Startup yang bergerak di bidang teknologi pendidikan, atau sering juga disebut dengan edtech, menyimpan potensi yang cukup besar. Hanya saja industri edtech masih terus berusaha keras mengambil peluang-peluang yang ada di dunia pendidikan Indonesia. Permasalahan-permasalah seperti keterbatasan materi, kelas belajar yang belum banyak hingga manajemen pendidikan masih menjadi masalah utama yang juga berarti masih ada kesempatan untuk memberikan solusi. Dalam dua tahun terakhir startup pendidikan tumbuh, namun tidak secepat industri-industri lain yang sama-sama memanfaatkan teknologi.
Layanan Edtech sejatinya dibagi menjadi beberapa jenis atau kategori. Contohnya adalah penyedia materi belajar secara online, platform teknologi yang menjembatani guru dengan murid, solusi untuk komunikasi dan kolaborasi guru-murid-orang tua, atau platform bertanya untuk mempermudah mengerjakan tugas atau pekerjaan rumah. Secara umum, tiap kategori memiliki hambatan yang sama.
Masih harus mengedukasi masyarakat
Sama seperti banyak bisnis baru di banyak sektor lain, tugas pertama kali yang harus dihadapi layanan edtech adalah mengenalkan solusi yang mereka tawarkan kepada para calon pengguna. Baik itu perusahaan, institusi sekolah, atau lembaga pendidikan (B2B) atau guru, siswa dan orang tua (B2C). Semua punya permasalahan untuk mengenalkan ke masing-masing calon pengguna.
Untuk bisnis B2B, kemampuan masuk ke sekolah, universitas atau lembaga-lembaga belajar menjadi hal pertama. Selanjutnya mereka harus bisa meyakinkan layanan mereka berkualitas dan memiliki sejumlah fitur yang memang dibutuhkan. Di sejumlah kota kemungkinan sekolah, universitas, atau lembaga belajar sudah memiliki platform belajar yang dikembangkan sendiri. Jika produk edtech yang ditawarkan merupakan platform belajar harus ditemukan pembeda. Untuk kasus ini, edukasinya adalah tentang keunggulan yang ditawarkan.
Sementara bagi mereka yang menargetkan mendigitalisasi proses pendidikan yang masih konvensional, tugasnya lebih berat lagi. Ada beberapa aspek yang jadi penghambat, misalnya para pengajar yang sudah nyaman belajar dengan cara lama atau mereka yang belum seutuhnya menguasai untuk penggunaan teknologi. Siswa dan orangtua di sini berperan sebagai pengikut, sehingga guru memegang peranan penting untuk kesuksesan segmen ini.

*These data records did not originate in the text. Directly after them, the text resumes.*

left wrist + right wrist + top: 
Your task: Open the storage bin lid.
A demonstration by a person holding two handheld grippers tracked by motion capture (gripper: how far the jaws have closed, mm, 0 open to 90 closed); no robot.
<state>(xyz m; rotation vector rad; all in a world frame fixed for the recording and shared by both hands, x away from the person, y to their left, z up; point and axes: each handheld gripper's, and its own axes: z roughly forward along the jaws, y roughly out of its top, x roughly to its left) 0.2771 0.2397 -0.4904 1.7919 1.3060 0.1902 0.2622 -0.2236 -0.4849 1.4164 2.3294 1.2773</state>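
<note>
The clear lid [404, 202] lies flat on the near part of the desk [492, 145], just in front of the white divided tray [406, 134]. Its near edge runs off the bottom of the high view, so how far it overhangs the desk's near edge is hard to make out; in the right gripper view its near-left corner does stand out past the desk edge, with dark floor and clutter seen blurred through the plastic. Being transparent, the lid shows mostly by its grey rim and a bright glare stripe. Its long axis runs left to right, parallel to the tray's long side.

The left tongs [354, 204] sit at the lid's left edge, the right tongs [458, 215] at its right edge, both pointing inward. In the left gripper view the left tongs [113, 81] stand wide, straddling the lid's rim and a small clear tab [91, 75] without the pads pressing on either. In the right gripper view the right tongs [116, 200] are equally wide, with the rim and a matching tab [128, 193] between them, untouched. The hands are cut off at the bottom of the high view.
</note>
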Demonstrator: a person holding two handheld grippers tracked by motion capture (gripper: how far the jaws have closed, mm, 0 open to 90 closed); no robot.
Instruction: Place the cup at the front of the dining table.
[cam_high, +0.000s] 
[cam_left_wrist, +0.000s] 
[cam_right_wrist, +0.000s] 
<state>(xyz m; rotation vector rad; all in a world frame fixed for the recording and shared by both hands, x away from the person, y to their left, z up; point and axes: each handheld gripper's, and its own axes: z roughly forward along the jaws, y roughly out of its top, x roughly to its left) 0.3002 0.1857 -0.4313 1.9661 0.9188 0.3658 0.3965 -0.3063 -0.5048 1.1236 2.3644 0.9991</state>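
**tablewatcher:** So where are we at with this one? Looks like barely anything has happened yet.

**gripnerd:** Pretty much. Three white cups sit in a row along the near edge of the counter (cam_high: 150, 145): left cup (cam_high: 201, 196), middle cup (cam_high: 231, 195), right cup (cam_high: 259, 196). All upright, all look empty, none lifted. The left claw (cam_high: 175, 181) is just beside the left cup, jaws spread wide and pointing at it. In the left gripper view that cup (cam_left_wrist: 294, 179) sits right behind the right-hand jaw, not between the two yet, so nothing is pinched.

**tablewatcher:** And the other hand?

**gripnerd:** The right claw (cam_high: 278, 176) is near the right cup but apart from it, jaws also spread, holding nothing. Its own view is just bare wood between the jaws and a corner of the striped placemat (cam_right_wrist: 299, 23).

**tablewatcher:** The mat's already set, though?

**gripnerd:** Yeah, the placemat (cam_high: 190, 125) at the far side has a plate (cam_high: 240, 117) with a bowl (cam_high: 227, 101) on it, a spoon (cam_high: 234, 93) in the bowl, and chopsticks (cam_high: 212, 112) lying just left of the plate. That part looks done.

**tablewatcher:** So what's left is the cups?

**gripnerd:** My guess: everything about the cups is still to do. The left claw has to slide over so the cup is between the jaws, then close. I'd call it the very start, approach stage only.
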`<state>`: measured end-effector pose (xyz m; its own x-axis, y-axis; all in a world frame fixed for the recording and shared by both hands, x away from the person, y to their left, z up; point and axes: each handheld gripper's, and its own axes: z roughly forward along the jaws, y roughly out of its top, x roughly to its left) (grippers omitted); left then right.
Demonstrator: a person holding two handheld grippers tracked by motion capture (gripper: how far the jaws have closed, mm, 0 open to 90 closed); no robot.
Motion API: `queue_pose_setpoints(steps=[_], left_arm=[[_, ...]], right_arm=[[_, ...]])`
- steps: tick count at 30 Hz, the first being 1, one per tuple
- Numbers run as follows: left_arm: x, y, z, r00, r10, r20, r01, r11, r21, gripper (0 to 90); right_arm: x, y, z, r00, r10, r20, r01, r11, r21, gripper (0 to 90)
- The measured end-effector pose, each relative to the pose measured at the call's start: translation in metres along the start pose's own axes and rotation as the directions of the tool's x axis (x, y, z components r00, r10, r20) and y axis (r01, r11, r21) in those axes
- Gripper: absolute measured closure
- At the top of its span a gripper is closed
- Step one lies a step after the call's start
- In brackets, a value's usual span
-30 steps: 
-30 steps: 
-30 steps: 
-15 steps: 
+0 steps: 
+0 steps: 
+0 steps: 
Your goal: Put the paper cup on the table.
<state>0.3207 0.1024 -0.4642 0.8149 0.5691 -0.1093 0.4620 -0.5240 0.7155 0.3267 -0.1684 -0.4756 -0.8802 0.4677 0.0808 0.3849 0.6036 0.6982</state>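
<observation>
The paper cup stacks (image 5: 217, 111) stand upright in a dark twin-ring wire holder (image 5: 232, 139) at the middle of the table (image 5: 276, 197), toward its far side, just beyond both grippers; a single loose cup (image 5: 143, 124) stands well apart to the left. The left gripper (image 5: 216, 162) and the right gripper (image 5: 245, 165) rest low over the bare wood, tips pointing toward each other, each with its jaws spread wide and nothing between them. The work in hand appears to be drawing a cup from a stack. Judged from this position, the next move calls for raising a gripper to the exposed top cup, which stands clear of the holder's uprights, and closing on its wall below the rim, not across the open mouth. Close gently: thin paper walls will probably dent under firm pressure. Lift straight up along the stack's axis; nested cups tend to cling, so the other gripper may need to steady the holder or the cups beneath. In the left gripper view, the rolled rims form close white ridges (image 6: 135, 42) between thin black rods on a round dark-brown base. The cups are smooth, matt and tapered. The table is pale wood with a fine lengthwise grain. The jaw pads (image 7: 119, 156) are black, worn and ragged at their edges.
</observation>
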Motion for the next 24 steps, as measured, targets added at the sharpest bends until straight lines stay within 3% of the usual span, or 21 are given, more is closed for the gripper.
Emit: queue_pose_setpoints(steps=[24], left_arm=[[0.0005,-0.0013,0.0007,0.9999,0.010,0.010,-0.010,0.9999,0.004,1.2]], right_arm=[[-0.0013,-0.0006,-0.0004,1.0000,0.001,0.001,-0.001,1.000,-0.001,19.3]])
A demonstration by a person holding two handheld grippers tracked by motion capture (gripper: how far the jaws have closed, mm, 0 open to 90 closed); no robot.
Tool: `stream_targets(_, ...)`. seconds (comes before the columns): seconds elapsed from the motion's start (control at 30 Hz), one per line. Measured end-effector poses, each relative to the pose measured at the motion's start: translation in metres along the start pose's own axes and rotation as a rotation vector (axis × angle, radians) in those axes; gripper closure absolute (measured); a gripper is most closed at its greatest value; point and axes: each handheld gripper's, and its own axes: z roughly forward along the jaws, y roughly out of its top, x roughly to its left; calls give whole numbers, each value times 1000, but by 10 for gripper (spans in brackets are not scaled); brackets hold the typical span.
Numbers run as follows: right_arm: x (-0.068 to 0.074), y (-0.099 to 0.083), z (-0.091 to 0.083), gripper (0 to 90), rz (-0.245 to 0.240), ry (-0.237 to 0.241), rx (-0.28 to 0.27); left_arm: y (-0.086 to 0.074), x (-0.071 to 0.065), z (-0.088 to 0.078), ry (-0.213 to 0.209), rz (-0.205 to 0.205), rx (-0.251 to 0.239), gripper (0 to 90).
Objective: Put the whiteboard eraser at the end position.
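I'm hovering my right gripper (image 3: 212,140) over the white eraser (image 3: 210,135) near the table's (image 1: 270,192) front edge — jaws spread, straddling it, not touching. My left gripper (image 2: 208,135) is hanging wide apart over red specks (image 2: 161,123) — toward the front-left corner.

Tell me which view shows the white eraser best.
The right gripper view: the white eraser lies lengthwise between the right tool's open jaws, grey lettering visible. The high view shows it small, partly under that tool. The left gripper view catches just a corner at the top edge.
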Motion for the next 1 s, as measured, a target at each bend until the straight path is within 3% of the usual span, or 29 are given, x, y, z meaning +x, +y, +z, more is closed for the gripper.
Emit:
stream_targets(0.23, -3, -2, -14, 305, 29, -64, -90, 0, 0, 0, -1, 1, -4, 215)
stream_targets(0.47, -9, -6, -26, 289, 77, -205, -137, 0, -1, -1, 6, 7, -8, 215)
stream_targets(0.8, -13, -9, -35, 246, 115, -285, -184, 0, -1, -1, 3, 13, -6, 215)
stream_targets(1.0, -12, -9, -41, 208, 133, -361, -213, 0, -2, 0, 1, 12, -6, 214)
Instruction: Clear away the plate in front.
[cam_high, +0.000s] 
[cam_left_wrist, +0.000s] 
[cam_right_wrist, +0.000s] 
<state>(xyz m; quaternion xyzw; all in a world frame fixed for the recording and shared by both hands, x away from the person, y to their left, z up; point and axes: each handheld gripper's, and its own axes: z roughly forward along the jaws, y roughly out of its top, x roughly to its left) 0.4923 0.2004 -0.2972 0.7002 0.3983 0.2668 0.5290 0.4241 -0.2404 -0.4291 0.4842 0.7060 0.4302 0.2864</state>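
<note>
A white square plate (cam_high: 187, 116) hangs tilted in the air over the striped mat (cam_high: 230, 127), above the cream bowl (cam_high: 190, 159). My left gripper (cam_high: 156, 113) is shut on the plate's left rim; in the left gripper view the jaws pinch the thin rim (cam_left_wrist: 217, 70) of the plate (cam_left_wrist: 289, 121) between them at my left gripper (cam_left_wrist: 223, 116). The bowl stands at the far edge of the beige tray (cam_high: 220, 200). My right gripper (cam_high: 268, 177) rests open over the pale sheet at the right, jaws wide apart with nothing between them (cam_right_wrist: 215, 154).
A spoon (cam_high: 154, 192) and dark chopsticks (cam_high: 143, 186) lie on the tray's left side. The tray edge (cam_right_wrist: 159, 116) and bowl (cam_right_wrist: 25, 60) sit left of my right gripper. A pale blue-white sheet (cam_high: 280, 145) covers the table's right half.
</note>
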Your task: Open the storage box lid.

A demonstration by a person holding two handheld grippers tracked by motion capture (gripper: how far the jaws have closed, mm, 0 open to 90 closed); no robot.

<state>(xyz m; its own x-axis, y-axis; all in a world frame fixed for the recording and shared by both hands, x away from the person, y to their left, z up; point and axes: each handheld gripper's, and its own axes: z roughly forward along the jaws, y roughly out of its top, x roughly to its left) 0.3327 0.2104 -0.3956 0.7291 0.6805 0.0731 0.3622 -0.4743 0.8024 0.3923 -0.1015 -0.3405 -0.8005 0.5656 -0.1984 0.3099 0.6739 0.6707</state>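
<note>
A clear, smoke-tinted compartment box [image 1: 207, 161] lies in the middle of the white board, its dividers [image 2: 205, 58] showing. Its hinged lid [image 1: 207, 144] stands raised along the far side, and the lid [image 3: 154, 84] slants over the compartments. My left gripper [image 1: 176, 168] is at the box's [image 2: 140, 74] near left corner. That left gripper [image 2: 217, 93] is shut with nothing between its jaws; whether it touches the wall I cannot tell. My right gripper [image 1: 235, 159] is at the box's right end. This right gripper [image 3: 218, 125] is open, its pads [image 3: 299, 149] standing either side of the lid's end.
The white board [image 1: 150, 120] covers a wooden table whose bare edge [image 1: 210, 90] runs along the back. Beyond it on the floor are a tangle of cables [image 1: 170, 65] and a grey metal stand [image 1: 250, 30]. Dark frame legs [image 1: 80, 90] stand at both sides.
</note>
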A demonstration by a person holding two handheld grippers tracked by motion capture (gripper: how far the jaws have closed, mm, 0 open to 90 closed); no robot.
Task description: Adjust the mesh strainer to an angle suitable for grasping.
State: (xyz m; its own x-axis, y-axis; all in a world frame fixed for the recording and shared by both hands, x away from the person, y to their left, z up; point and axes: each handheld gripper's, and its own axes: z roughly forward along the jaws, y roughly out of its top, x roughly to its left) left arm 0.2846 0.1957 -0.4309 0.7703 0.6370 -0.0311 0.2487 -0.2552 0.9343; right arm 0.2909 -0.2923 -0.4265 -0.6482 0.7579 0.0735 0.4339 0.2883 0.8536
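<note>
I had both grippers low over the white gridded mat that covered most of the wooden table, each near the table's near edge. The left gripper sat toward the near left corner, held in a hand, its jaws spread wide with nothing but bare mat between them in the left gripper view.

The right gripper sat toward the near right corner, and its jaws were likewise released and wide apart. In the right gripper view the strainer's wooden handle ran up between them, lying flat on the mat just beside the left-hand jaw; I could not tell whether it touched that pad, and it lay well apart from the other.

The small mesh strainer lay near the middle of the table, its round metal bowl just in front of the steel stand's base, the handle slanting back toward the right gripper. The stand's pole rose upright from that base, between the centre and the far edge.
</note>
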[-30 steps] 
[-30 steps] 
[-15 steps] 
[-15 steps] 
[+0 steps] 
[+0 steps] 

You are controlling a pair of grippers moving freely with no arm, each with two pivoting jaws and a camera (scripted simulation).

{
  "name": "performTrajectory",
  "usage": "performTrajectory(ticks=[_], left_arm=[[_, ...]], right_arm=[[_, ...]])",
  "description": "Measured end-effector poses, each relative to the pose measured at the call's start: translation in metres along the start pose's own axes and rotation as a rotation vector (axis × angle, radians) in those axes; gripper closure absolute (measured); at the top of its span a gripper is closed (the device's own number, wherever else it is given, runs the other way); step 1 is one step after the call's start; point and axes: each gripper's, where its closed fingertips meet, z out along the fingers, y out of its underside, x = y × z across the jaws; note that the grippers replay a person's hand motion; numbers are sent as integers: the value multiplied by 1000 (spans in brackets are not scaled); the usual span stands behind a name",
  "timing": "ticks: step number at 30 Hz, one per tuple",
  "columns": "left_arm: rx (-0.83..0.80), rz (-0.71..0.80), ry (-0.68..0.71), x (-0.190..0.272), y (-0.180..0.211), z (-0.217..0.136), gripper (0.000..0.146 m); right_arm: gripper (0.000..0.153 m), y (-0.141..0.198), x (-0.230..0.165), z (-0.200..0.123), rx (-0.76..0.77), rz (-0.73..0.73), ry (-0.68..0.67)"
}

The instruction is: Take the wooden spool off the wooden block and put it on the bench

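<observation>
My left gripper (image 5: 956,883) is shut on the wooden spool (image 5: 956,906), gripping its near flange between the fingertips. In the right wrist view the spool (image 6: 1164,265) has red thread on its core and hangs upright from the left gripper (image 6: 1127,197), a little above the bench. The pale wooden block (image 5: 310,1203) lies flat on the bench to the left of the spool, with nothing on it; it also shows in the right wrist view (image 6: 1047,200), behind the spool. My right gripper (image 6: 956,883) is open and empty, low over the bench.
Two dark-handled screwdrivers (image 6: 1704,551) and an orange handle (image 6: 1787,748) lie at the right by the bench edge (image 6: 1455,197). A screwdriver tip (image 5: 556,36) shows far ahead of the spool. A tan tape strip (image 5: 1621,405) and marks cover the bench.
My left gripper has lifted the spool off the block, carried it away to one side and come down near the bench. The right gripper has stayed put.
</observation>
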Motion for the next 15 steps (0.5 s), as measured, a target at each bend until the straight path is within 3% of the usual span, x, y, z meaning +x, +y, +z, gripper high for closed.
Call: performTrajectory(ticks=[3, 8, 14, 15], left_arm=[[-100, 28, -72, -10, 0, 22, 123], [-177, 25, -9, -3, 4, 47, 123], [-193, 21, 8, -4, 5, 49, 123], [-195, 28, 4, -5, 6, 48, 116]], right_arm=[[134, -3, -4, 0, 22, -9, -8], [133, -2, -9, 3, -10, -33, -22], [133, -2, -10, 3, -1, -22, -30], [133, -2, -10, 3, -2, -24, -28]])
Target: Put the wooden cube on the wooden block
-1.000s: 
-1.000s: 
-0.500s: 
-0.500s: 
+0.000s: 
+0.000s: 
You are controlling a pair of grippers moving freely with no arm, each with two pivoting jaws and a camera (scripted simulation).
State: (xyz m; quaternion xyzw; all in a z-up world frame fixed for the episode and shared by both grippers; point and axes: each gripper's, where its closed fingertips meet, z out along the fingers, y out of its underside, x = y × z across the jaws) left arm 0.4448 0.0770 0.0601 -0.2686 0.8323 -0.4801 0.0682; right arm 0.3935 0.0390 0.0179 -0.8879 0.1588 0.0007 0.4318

Sektor B2C memiliki tantangan yang berbeda. Misalnya, ada yang memaknai layanan atau aplikasi yang baik adalah yang bisa membantu mengerjakan PR atau layanan edtech yang baik adalah layanan yang membantu mereka memahami sebuah masalah. Masih banyak pula yang beranggapan bahwa pendidikan yang baik adalah mereka yang bisa mengantarkan masuk ke sekolah favorit di jenjang yang lebih tinggi.
Perbedaan cara pandang siswa atau orang tua tentang keberhasilan pendidikan ini juga menjadi area yang harus disikapi. Pengadaan uji coba, seminar atau usaha lainnya bisa membuka pandangan masyarakat terhadap solusi teknologi pendidikan.
Konten dan cara belajar
Hadirnya teknologi membawa sejumlah perubahan dari segi cara belajar. Kelas jarak jauh, konten-konten pelajaran on demand berbentuk video pun mulai banyak ditemukan. Permasalahan muncul ketika konten atau metode belajar yang ditawarkan oleh para penyedia layanan edtech hanya bekerja untuk sebagian orang karena model dan cara belajar masyarakat umumnya berbeda-beda. Untuk itu mengenali model belajar sangat penting.
Saat ini ini ada banyak bentuk konten atau cara belajar, misalnya dengan video on demand yang sudah disusun per bagian sesuai dengan kurikulum, tatap muka langsung dengan guru atau pun grup/kelas, atau penyajian materi/proses belajar yang lainnya. Yang masih kurang adalah pembiasaan, termasuk kesadaran bahwa belajar bukan soal apa yang harus dihadapi di sekolah atau perguruan tinggi, tetapi bisa banyak hal.
Dulu sebelum layanan transportasi online dan belanja online dikenal di masyarakat, banyak orang yang merasa takut atau ragu bertransaksi. Kini pasar yang semakin savvy menjadi momentum para penyedia edtech untuk bisa mengubah dan mengarahkan cara belajar memanfaatkan teknologi dan bersinergi bersama.